Transcribe this listing exactly; omit the pictures.

*** MATERIAL PROVIDED ***

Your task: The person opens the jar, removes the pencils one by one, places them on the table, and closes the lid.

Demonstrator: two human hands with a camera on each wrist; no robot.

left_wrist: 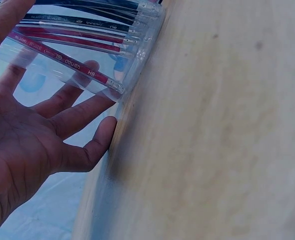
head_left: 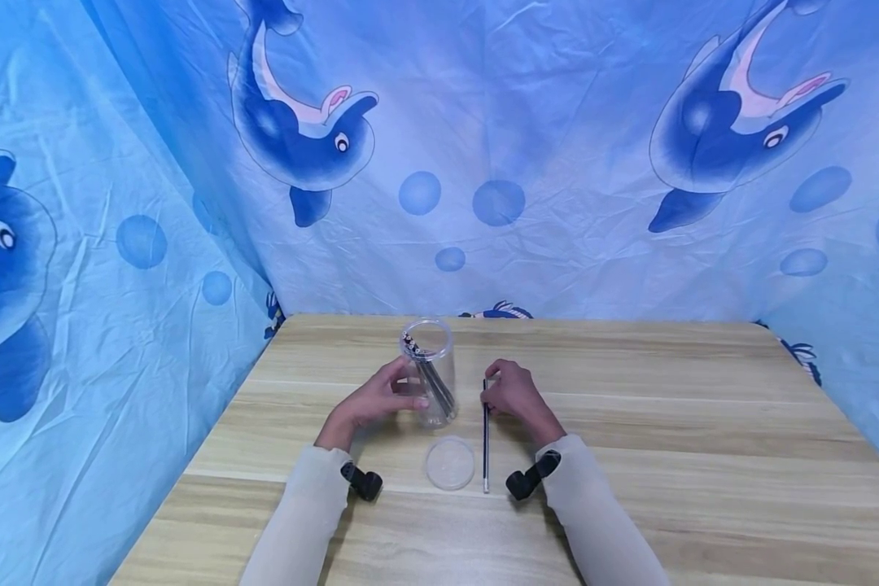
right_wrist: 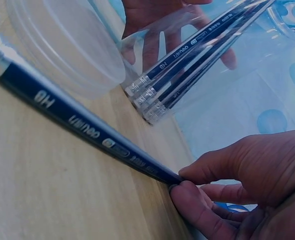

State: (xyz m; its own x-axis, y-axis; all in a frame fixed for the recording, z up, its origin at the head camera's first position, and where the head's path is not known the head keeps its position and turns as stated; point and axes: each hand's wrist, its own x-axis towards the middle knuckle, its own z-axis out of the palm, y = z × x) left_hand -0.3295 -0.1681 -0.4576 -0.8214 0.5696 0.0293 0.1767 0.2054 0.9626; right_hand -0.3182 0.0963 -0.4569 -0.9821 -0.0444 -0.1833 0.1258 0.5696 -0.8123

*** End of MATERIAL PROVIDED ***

[SOLUTION FOR THIS PROBLEM]:
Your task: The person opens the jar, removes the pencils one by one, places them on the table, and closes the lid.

Demonstrator: two human hands with a camera on each wrist; no robot.

left_wrist: 
head_left: 
right_wrist: 

State: (xyz m; its own x-axis, y-axis; all in a frame fixed for the recording, z up, its origin at the head camera's first position, and where the head's path is not known the head keeps its position and turns as stated; point and axes: each hand's wrist, its own x-axis towards the middle knuckle, its own z-axis out of the palm, y = z × x) left_hand -0.3295 -0.1681 -0.4576 -0.8214 0.5696 0.0293 0.1767 0.2054 0.9626; right_hand -0.3182 0.0963 -0.4569 -0.9821 -0.0444 -0.1833 0.1258 0.5696 -0.8123

This answer requires nothing else.